◆ **What needs to be done**: The response should consist solely of the line containing "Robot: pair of" and the lines after it through the end of the listing below, repeated exactly.

Supplied information Block Start

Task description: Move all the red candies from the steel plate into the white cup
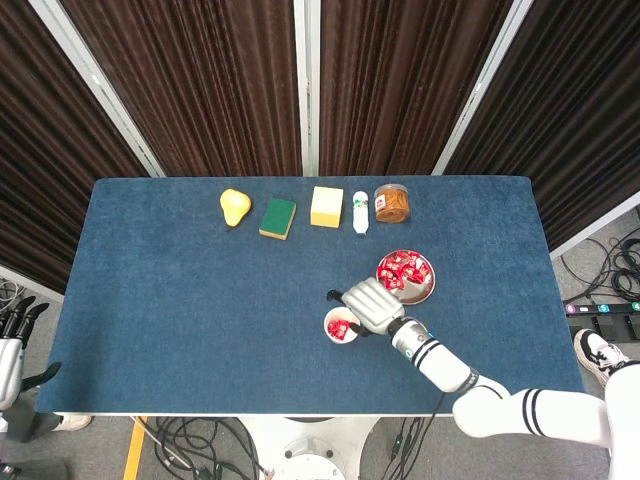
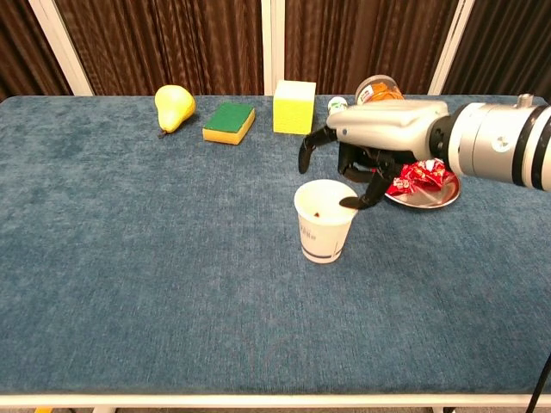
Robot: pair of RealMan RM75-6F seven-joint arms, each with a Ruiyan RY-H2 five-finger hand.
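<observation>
The steel plate [image 1: 427,287] [image 2: 444,197] lies right of centre with several red candies [image 1: 402,269] [image 2: 418,175] heaped on it. Just to its left stands the white cup [image 1: 342,340] [image 2: 324,237]; the head view shows red candies [image 1: 340,327] inside it. My right hand [image 1: 371,303] [image 2: 360,165] hovers over the cup's far rim with its fingers spread and nothing in them. My left hand [image 1: 12,335] hangs off the table's left edge, fingers apart and empty.
Along the back of the blue table sit a yellow pear [image 1: 234,206] [image 2: 174,106], a green sponge [image 1: 278,217] [image 2: 228,120], a yellow block [image 1: 327,206] [image 2: 294,107], a small white bottle [image 1: 361,211] and a jar [image 1: 392,203] [image 2: 376,89].
</observation>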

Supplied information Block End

◆ **Answer space**:
Robot: pair of RealMan RM75-6F seven-joint arms, each with a Ruiyan RY-H2 five-finger hand.
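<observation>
The steel plate [image 1: 427,287] [image 2: 444,197] lies right of centre with several red candies [image 1: 402,269] [image 2: 418,175] heaped on it. Just to its left stands the white cup [image 1: 342,340] [image 2: 324,237]; the head view shows red candies [image 1: 340,327] inside it. My right hand [image 1: 371,303] [image 2: 360,165] hovers over the cup's far rim with its fingers spread and nothing in them. My left hand [image 1: 12,335] hangs off the table's left edge, fingers apart and empty.
Along the back of the blue table sit a yellow pear [image 1: 234,206] [image 2: 174,106], a green sponge [image 1: 278,217] [image 2: 228,120], a yellow block [image 1: 327,206] [image 2: 294,107], a small white bottle [image 1: 361,211] and a jar [image 1: 392,203] [image 2: 376,89].
</observation>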

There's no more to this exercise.